I believe there is nothing worth saying about Mary Oliver. Better to spend the time reading her work, or revisiting the magic of the landscape of your life.

Her new collection Red Bird is her 12th volume of published poems. Here she speaks to the beauty of the ordinary, the environment, and the people of the world who suffer at the hands of those who love power.

The world offers itself to your imagination. Accept the invitation and walk with this wonderful woman from Provincetown, Massachusetts.



1 out of 5 stars Book is good but arrived damaged   May 5, 2008
 0 out of 14 found this review helpful

Amazon did a terrible job packaging this book for shipping and the front jacket was bent and damaged. I won't buy another collectible book from Amazon again.

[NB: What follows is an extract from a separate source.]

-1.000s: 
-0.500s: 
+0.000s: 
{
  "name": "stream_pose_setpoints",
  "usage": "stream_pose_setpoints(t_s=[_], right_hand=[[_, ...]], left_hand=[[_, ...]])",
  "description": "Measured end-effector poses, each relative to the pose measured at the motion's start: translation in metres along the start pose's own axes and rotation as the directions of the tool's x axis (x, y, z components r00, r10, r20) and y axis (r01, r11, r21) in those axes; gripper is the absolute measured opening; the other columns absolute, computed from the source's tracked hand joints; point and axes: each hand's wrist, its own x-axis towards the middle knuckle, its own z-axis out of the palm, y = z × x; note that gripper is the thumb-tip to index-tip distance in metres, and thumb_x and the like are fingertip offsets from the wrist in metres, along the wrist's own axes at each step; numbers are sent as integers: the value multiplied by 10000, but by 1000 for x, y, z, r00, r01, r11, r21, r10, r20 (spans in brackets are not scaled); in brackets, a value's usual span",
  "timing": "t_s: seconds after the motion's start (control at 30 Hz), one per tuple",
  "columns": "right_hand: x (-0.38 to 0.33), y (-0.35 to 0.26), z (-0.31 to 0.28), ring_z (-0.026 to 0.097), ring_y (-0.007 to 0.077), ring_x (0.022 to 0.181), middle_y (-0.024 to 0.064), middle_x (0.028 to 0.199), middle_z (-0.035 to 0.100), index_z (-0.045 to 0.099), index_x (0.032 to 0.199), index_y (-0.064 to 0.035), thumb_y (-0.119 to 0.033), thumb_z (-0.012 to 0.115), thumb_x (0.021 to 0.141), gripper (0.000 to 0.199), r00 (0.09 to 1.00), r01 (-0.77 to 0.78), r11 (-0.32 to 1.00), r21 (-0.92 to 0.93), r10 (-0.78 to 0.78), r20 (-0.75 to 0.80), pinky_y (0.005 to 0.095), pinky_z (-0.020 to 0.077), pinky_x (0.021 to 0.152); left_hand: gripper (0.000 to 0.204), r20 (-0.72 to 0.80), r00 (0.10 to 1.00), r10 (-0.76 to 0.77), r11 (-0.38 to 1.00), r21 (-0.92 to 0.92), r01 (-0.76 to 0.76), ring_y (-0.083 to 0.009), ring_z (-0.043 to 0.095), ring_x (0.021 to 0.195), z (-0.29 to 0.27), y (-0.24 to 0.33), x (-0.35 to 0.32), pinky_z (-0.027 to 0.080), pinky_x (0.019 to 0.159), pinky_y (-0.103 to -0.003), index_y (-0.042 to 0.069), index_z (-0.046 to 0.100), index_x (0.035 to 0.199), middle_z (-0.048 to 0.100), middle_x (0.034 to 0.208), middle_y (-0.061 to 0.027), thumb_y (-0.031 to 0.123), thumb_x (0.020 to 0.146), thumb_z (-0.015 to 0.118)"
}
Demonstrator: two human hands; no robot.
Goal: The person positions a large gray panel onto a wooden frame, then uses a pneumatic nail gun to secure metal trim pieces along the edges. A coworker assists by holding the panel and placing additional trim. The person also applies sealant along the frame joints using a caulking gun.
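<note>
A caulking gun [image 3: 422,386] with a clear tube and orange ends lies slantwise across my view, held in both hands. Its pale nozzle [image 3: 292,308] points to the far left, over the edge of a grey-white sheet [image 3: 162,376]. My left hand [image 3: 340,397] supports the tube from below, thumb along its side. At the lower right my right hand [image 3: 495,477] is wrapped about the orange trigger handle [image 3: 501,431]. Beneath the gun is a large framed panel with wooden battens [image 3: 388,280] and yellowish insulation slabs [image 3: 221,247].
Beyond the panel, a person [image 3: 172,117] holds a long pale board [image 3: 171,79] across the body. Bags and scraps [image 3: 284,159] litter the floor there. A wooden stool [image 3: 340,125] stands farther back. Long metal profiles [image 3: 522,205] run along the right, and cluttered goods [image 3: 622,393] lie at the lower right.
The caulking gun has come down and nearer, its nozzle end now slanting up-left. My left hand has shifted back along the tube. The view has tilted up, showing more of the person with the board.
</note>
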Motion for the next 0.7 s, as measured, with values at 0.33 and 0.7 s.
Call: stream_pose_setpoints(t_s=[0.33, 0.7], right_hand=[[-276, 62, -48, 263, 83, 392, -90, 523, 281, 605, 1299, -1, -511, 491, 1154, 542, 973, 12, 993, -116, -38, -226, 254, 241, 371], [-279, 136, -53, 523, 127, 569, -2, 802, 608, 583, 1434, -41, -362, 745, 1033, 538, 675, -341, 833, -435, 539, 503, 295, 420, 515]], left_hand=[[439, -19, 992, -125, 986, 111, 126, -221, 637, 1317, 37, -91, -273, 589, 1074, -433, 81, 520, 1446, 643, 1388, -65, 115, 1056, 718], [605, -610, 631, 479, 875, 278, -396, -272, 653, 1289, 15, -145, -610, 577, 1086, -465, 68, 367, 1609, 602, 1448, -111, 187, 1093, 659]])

5 out of 5 stars Present Moment Beauty   May 2, 2008
 5 out of 5 found this review helpful

How beautifully we are invited in this most beautiful of Mary Oliver's books, to cease our restless strivings, to simply stand still, to listen, to watch, and to breathe in in gratitude for all that Life presents! Her words paint the invitation for us in tones that are sometimes as gentle as water-colours, sometimes as vibrant as a rich oil painting, revealing her awareness in the moment, telling us so much about her own love for life in all its forms. One of her great gifts is that ability to draw us to her as well as to the miracle of life around us, so that we have the feeling of walking the same path with her in companionable joy each moment. - It has been a great read, one that has brought much peace and a feeling of tranquillity and wellbeing to my spirit.